数据集:

argilla/databricks-dolly-15k-curated-multilingual

中文

Dataset Card for "databricks-dolly-15k-curated-multilingual"

A curated and multilingual version of the Databricks Dolly instructions dataset. It includes a programmatically and manually corrected version of the original en dataset. See below.

STATUS :

Currently, the original Dolly v2 English version has been curated combining automatic processing and collaborative human curation using Argilla (~400 records have been manually edited and fixed). The following graph shows a summary about the number of edited fields.

Dataset Summary

This dataset collection is a curated and machine-translated version of the databricks-dolly-15k dataset originally created by Databricks, Inc. in 2023.

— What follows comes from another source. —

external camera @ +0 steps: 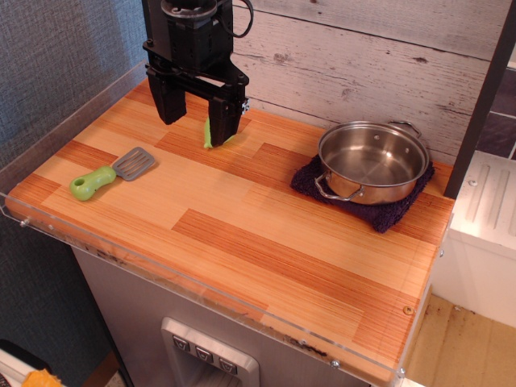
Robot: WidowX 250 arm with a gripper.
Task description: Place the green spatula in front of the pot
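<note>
**Spatula lies at the left end of the table, well apart from the pot; gripper spread and empty**

Work surface: a wooden table (242, 234) of striped light and reddish boards, edged by a clear plastic rim along its front and left sides. A grey plank wall stands behind it.

Gripper (196, 111): black, hanging over the rear left part of the table. Its two fingers are spread apart with open space between them and nothing is held. Whether the tips touch the wood cannot be told from this view.

The green spatula (111, 173): lying flat on the table near the left edge, forward and left of the gripper and clear of it. The lime-green handle points toward the front left corner; the grey slotted blade points toward the rear right.

The pot (372, 161): a shiny steel pot with two loop handles, upright and empty, at the right rear of the table. It sits on a dark blue cloth (379, 211) whose edges show around its base. Spatula and pot are well apart, with bare boards between them.

Other item: a light-green object (211, 135) sits on the table just behind the gripper's right finger, partly hidden by it; its shape cannot be made out.
</note>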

The goal is to give practitioners a starting point for training open-source instruction-following models with better-quality English data and translated data beyond English. However, as the translation quality will not be perfect, we highly recommend dedicating time to curate and fix translation issues. Below we explain how to load the datasets into Argilla for data curation and fixing . Additionally, we'll be improving the datasets made available here, with the help of different communities.

Currently, the original English version has been curated combining automatic processing and collaborative human curation using Argilla (~400 records have been manually edited and fixed). The following graph shows a summary of the number of edited fields.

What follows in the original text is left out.